As the Senegalese Government aims to increase its share of renewable energy to 30%, ENGIE, Merdiam and the Sovereign Fund for Strategic Investments of Senegal (FONSIS) have announced the commissioning of two solar photovoltaic power plants, with a combined generation capacity of 60 MW.
Located in the central regions of Kaolack and Diourbel, respectively, the 35-MW Kahone Solaire SA and 25-MW Kaél Solaire SA plants represent the first electricity generation projects by private operators to have been the subject of a call for tenders in Senegal.
As part of the Scaling Solar program currently being implemented in the country by the International Finance Corporation (IFC) and the Government of Senegal, the two plants support a clean energy transition by supplying 540,000 Senegalese with renewable power, creating more than 400 direct and indirect local jobs, and reducing carbon emissions by 89,000 tons per year.
“The Senegalese Government has set itself a target of 30% renewable energy in the electricity mix by 2025. We are pleased to be able to contribute, with the Kahone and Kaél photovoltaic plants, to the provision of clean and sustainable energy to the population. We also welcome the excellent collaboration between the various parties involved,” said Philippe Miquel, CEO North Africa at ENGIE.

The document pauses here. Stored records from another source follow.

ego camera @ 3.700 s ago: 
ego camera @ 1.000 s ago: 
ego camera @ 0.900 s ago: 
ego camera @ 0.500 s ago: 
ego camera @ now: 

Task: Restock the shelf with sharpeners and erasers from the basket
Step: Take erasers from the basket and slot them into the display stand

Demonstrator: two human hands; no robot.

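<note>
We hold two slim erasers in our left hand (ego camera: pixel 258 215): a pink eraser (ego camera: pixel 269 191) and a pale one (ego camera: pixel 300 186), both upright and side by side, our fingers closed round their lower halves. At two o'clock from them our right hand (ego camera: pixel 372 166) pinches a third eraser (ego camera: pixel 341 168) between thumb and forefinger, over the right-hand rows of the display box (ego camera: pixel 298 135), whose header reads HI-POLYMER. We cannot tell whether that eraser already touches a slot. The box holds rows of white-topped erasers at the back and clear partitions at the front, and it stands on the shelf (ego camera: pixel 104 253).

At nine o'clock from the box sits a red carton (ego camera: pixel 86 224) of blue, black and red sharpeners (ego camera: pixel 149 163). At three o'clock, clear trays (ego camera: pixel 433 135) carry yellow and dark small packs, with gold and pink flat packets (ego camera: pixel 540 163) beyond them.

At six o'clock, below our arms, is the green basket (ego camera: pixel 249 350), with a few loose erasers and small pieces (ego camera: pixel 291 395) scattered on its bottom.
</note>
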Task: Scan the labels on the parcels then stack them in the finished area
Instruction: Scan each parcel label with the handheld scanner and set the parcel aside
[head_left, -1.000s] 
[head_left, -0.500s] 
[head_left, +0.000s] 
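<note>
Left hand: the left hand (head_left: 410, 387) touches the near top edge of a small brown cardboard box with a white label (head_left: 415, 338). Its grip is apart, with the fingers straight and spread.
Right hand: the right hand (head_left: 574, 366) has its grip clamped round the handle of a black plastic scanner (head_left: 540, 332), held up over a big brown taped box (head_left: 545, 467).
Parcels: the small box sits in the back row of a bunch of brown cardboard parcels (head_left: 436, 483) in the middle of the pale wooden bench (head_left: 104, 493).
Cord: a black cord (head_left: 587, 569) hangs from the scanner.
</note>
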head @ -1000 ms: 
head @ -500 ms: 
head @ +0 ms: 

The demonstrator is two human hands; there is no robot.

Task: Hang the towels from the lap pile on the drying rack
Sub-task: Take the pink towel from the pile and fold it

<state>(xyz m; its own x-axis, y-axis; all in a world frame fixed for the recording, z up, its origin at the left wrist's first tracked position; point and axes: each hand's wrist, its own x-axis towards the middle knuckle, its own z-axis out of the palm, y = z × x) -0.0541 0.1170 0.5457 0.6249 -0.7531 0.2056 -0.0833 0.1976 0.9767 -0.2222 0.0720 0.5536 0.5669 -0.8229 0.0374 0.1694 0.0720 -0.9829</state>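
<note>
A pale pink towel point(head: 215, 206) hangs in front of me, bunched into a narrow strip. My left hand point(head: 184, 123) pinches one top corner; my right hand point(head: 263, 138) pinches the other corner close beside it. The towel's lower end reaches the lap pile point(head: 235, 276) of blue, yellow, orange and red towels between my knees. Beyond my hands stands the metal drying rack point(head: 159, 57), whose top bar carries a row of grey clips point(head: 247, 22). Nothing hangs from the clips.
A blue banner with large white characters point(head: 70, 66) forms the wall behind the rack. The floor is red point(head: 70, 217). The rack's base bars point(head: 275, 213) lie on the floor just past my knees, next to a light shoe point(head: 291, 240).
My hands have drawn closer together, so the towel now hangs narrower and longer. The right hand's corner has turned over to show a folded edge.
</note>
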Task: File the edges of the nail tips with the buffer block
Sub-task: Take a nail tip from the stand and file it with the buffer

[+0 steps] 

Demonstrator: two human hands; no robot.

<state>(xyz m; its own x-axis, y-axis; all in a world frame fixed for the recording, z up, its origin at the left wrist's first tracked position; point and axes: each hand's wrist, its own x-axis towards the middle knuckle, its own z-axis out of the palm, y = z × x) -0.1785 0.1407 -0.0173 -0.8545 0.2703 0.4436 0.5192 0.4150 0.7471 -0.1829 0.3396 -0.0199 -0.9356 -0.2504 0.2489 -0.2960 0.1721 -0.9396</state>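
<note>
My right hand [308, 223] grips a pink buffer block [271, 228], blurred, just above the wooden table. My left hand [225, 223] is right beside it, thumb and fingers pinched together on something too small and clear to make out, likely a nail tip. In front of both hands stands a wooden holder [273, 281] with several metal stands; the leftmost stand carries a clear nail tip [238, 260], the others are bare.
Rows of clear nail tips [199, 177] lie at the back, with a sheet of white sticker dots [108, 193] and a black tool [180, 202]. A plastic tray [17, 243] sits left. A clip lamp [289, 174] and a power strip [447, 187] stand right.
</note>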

“Scaling Solar is the embodiment of the cooperation between FONSIS and several private sector players including ENGIE, Meridiam, the IFC, Proparco and the European Investment Bank,” said Papa Demba Diallo, Director General of FONSIS. “We are delighted with this collaboration, which allows our country to achieve several objectives of the ‘Energy Component’ within the Plan for an Emerging Senegal – in particular, the diversification of the energy mix, the development of clean energy allowing a reduction of pollution, in line with the conclusions of the Paris Climate Accord, but also the strengthening of universal access to sustainable and affordable energy.”
Within five years, it is estimated that Engie, Meridiam and FONSIS will collectively operate 120 MW of installed power generation capacity in Senegal, representing more than half of the country’s total solar capacity.
The Kaél and Kahone concessions will be operated over a period of 25 years by a company owned by ENGIE (40%), Meridiam (40%) and FONSIS (20%).